Afghan government forces claimed some successes. On the 6th, they freed 83 prisoners from a Taliban prison in Faryab. The freed prisoners were mostly Afghan security forces and civilians, but some of the Taliban and Daesh fighters were also imprisoned, for unknown reasons. On the 9th, another 47 prisoners were released from Taliban prisons in Baghlan and Kunduz provinces.

On the 7th, Afghan forces recaptured the Khwaja Umari district of Ghazni, which was one of the first predominantly Hazara districts of Ghazni to fall to the Taliban and had been under their control for over a year. On the 22nd, residents reported that they still live under fear of a Taliban attack.

Humanitarian & Development

On the 11th, officials confirmed that heavy clashes between the Taliban and Daesh fighters had displaced up to 13,300 families in two main districts of Nangarhar during the past 45 days. On the 18th, officials said the on-going war in Takhar had displaced more than three thousand households. Conflict has escalated in four out of sixteen districts of the province.

Insecurity continues to disrupt governance at the local level. On the 30th, a survey published by TOLOnews showed that officials in 64 districts in nineteen provinces operated either outside their premises or have had to relocate their offices. Official figures from the Independent Directorate of Local Governance, show that civilian and military officials are not operational in at least 20 districts across the country.

On the 7th, Ghazni officials said that at least twenty traffic accidents during the Eid holidays had killed two and wounded 24 people. Public health officials said earlier that month that the number of people injured in traffic incidents in 2018 was twelve times higher than those wounded in terrorist attacks.

Rights

On the 9th, officials issued an arrest warrant for the former head of the nation’s football federation, Keramuddin Keram, on criminal charges of sexually abusing female soccer players. A day earlier FIFA had banned him from the sport for life and imposed a penalty of 1,000,000 Swiss francs ($1.01 million) on him. Keram, a former warlord, had not been arrested by the end of June.
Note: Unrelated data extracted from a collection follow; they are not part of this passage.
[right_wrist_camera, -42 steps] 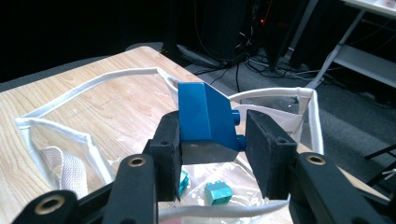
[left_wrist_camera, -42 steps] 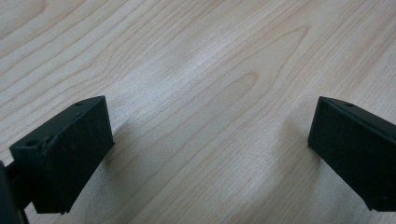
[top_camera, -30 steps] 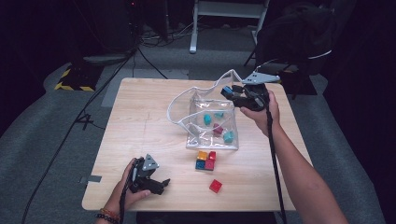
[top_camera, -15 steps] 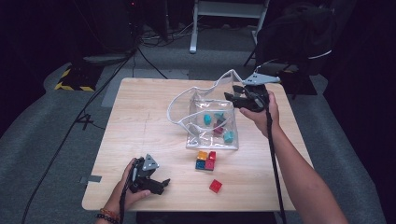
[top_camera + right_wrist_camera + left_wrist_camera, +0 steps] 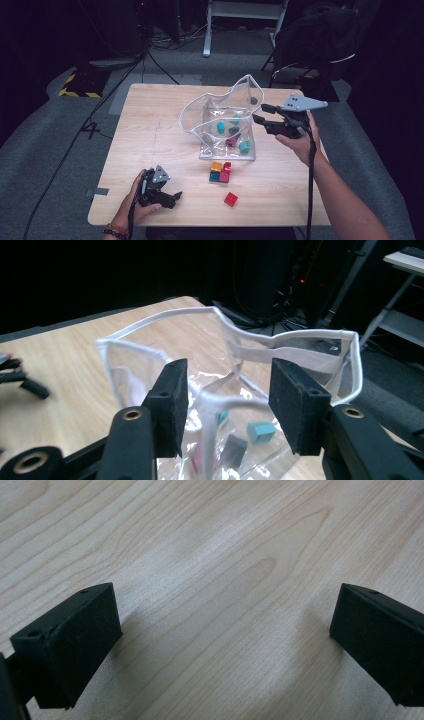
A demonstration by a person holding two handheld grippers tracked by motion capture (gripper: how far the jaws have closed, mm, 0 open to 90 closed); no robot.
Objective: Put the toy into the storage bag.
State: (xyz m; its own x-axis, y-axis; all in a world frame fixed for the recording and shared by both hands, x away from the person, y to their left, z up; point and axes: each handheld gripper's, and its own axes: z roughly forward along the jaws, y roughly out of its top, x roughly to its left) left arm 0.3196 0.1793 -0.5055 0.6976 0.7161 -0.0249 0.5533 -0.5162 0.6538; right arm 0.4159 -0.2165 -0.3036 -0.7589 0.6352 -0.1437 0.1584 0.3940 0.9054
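No readable text, label or number appears anywhere.

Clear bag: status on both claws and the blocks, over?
Right claw open at the clear bag rim, not clamped. Left claw open, resting on the table. Block cluster and red block outside the bag. Nothing blocking.

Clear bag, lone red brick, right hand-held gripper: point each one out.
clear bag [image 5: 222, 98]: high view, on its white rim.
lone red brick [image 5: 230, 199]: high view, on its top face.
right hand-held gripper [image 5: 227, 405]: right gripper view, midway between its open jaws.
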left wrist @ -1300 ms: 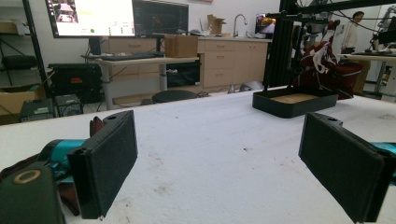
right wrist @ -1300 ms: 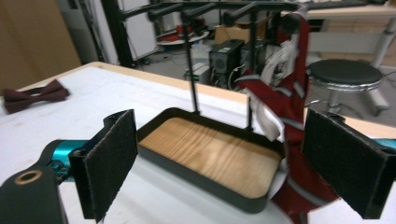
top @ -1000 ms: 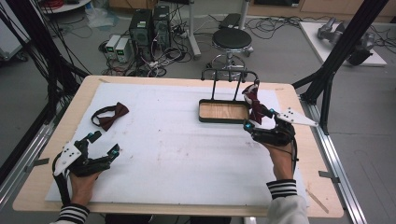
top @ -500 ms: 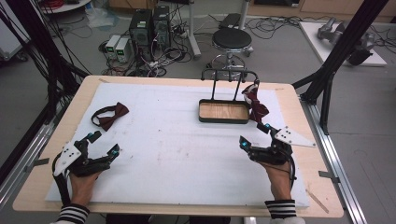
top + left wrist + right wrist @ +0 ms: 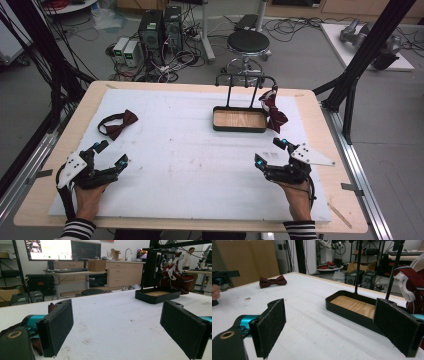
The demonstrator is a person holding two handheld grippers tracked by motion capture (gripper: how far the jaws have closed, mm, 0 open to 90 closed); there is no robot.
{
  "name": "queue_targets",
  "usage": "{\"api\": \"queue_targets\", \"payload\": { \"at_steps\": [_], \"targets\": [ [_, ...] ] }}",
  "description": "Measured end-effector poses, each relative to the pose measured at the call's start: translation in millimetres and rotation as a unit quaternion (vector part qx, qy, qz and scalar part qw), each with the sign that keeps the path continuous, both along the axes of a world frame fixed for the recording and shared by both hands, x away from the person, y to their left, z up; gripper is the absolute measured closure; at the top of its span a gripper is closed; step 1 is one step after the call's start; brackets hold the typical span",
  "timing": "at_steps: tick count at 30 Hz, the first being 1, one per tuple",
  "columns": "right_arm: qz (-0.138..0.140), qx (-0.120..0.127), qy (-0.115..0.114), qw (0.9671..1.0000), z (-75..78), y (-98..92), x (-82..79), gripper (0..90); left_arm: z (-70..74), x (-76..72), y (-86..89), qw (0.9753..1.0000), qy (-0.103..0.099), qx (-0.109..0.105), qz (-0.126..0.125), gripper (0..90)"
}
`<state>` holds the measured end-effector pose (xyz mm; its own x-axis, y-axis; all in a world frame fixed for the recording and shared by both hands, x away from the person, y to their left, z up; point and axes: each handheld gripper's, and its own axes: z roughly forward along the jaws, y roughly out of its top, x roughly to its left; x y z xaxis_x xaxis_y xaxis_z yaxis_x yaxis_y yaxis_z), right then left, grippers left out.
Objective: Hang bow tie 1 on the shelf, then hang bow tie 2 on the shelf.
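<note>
A dark red bow tie (image 5: 270,110) hangs from the right end of the black rack (image 5: 245,79) that rises from a shallow black tray with a wooden floor (image 5: 239,128), draped down just outside the tray's right wall so that its tail touches the white mat (image 5: 190,155). Hung there, it appears to be the finished half of a hanging job. In the right gripper view the same tie (image 5: 412,280) shows its white strap beside the rack's upright.

A second bow tie (image 5: 118,124) lies flat on the mat well to the left of the tray, its strap looped beside it, touched by nothing. It looks like the next piece to go on the rack, where the bar is free to the left of the hung tie.

The right gripper (image 5: 271,152) rests low on the mat on the near side of the tray, a little to its right, jaws spread wide with nothing between them; its own view looks past the two black pads toward the tray (image 5: 352,310) and the far tie (image 5: 273,281). The left gripper (image 5: 111,153) sits on the mat near and far left of the tray, just on the near side of the loose tie, jaws likewise wide apart and empty, apparently parked ready to reach for it. Both of the person's hands rest on the mat.
</note>
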<state>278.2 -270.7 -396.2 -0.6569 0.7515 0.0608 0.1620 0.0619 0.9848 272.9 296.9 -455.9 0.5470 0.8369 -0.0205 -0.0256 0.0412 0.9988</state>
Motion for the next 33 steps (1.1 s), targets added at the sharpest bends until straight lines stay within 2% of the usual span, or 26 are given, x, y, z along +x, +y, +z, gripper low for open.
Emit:
{"api": "queue_targets", "payload": {
  "at_steps": [12, 16, 22, 26, 29, 33],
  "targets": [
    [0.001, 0.000, -0.001, 1.0000, 0.3, 1.0, -0.7, 10.4, 0.1, 0.1, 0.2, 1.0000, 0.000, 0.000, 0.002, 11.9],
    [0.001, 0.002, -0.002, 1.0000, 0.8, 0.1, -0.6, 10.4, 0.2, 0.6, 1.3, 1.0000, 0.003, -0.007, 0.002, 11.9],
    [0.001, 0.003, -0.001, 1.0000, 2.6, -0.3, 0.7, 10.4, 5.4, 1.7, 6.5, 0.9995, 0.009, -0.030, -0.001, 11.8],
    [0.001, 0.003, -0.003, 1.0000, 2.0, -0.2, 2.6, 10.4, 17.0, 4.6, 12.4, 0.9998, 0.009, -0.018, 0.002, 11.4],
    [0.002, 0.004, -0.003, 1.0000, 1.9, -0.4, 3.2, 10.4, 26.3, 10.8, 17.9, 0.9998, 0.018, -0.011, 0.005, 10.9],
    [0.002, 0.005, 0.000, 1.0000, 1.7, -1.1, 3.7, 10.4, 35.8, 20.0, 23.7, 0.9995, 0.029, 0.008, 0.002, 10.3]
  ]
}}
On the 24th, the Taliban said they would target anyone associated with media outlets unless they stopped broadcasting “government propaganda” against the insurgents. The Taliban allowed media outlets a week to cease such statements.

People & Culture

CNN published the story of 13-year-old Mangal Karim to show the "bacha posh" culture, a Dari term that translates "dressed as a boy". Mangal had been called Madina, one of seven daughters chosen by her parents to live as a boy. In Afghanistan's deeply patriarchal society, sons are greatly valued over daughters - to the point where a family is deemed "incomplete" without a boy, says Nadia Hashimi, an Afghan-American paediatrician and author of the best-selling 2014 bacha posh novel "The Pearl That Broke Its Shell."

Kunduz hosted a watermelon eating competition on the 19th, in a bid to promote the province's agricultural produce. Rahmatullah Quchqarzada, a 22-year-old second-year economics student, won the men's competition by devouring eight watermelons in 30 minutes. “I have never eaten this much watermelon in my life,” Mr. Quchqarzada said. “But people were cheering me on. And I didn’t want to dishonour my father’s name.” His father is a government clerk.

Team Afghanistan, the only non-Commonwealth country in the Cricket World Cup held in England and Wales, lost all its matches. However they came very close to beating India and Pakistan, former world champions.

 

This report is developed based on media reports. Although BAAG has taken necessary precautions to include only credible sources, it does not take responsibility for incorrect content.